» **TRY IT**:
Lines below that include "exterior" are the answer; copy each one.

» **Data entries**:
☆ ☆ ☆

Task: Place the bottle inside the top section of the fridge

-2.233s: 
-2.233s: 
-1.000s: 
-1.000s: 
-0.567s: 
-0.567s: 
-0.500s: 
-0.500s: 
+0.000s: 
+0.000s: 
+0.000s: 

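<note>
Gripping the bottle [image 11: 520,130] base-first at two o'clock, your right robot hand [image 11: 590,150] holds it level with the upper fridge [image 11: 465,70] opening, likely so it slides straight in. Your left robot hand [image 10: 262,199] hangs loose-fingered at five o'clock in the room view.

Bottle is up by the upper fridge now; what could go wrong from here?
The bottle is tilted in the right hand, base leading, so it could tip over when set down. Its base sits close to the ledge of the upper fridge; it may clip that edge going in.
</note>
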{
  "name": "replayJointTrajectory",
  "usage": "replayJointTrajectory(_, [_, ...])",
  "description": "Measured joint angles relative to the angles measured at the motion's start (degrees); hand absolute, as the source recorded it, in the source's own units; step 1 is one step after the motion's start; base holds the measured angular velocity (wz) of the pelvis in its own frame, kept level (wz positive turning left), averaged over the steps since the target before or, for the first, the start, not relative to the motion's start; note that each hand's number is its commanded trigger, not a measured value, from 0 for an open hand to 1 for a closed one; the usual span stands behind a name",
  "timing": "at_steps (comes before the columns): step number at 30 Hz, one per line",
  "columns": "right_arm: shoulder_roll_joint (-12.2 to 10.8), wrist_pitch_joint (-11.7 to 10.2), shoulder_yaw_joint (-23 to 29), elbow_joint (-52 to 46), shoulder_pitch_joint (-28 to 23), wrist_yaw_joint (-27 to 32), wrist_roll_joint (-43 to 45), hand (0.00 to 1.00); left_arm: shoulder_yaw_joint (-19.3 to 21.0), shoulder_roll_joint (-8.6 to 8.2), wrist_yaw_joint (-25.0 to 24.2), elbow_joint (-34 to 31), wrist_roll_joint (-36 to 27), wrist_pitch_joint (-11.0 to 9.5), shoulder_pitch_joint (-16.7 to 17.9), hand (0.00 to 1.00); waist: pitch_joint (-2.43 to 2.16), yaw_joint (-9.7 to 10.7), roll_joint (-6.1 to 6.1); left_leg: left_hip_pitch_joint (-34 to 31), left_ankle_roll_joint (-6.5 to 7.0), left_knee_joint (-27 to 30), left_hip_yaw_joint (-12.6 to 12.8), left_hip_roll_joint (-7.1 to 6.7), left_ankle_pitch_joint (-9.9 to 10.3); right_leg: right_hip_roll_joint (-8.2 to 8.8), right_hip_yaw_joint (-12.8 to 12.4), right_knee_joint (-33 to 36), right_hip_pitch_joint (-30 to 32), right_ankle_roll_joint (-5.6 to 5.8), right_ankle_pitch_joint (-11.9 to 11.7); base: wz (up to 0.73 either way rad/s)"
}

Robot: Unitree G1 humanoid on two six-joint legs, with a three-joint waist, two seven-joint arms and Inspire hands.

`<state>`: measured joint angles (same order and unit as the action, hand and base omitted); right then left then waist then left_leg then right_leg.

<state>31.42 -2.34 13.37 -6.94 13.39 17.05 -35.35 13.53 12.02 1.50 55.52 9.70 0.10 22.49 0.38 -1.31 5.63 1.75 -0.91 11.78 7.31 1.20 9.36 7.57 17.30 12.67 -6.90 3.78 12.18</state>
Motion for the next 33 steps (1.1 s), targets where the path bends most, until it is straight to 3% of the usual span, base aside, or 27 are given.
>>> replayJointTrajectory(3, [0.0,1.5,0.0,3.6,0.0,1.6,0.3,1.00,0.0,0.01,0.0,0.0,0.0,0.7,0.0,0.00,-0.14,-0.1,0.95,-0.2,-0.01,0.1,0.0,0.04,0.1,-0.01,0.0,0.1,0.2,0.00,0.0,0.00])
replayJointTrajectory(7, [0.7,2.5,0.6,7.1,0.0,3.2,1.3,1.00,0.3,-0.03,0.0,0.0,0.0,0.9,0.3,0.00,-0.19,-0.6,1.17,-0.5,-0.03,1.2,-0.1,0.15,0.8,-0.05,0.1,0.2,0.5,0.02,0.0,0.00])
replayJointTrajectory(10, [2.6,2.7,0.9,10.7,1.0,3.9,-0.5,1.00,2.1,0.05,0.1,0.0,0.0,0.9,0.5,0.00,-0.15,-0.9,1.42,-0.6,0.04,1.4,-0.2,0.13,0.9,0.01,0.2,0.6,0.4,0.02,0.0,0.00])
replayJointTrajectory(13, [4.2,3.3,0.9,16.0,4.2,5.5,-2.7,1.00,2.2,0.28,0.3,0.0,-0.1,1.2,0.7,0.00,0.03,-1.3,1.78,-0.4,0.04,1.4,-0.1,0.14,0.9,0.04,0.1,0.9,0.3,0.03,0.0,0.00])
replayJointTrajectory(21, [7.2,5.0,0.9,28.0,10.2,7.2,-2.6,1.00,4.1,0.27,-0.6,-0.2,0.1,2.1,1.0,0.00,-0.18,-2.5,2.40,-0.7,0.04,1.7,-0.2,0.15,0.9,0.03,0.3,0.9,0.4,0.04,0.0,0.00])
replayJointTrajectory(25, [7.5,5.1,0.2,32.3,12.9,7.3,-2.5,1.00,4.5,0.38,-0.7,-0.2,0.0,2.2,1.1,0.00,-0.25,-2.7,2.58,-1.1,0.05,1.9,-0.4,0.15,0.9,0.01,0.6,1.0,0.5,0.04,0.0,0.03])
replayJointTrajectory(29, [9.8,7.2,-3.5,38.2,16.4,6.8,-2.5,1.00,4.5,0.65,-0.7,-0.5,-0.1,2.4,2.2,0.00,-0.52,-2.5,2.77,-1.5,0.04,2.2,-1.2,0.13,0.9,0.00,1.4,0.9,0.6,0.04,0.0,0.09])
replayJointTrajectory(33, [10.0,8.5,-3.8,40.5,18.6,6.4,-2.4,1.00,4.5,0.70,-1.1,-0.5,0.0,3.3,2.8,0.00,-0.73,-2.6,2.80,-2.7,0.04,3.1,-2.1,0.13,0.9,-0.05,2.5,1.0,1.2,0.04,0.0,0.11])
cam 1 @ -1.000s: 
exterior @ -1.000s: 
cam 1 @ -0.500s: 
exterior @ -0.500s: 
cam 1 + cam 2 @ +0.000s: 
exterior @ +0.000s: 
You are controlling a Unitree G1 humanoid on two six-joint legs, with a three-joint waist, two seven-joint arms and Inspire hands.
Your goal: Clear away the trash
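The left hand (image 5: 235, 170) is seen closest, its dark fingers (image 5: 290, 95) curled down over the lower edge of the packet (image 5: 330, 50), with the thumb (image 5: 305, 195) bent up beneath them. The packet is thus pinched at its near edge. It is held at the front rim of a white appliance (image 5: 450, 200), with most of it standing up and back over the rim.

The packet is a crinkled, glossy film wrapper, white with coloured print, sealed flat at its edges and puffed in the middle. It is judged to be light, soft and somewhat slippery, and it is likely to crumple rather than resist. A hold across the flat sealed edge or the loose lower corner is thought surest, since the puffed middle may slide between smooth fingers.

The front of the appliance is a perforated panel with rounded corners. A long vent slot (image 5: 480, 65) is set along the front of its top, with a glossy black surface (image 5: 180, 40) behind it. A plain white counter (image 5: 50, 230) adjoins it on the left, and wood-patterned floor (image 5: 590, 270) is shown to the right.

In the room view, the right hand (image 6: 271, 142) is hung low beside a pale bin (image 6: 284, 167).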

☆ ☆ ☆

» **TASK RESULT**:
exterior @ -1.000s: 
exterior @ -0.500s: 
exterior @ +0.000s: 

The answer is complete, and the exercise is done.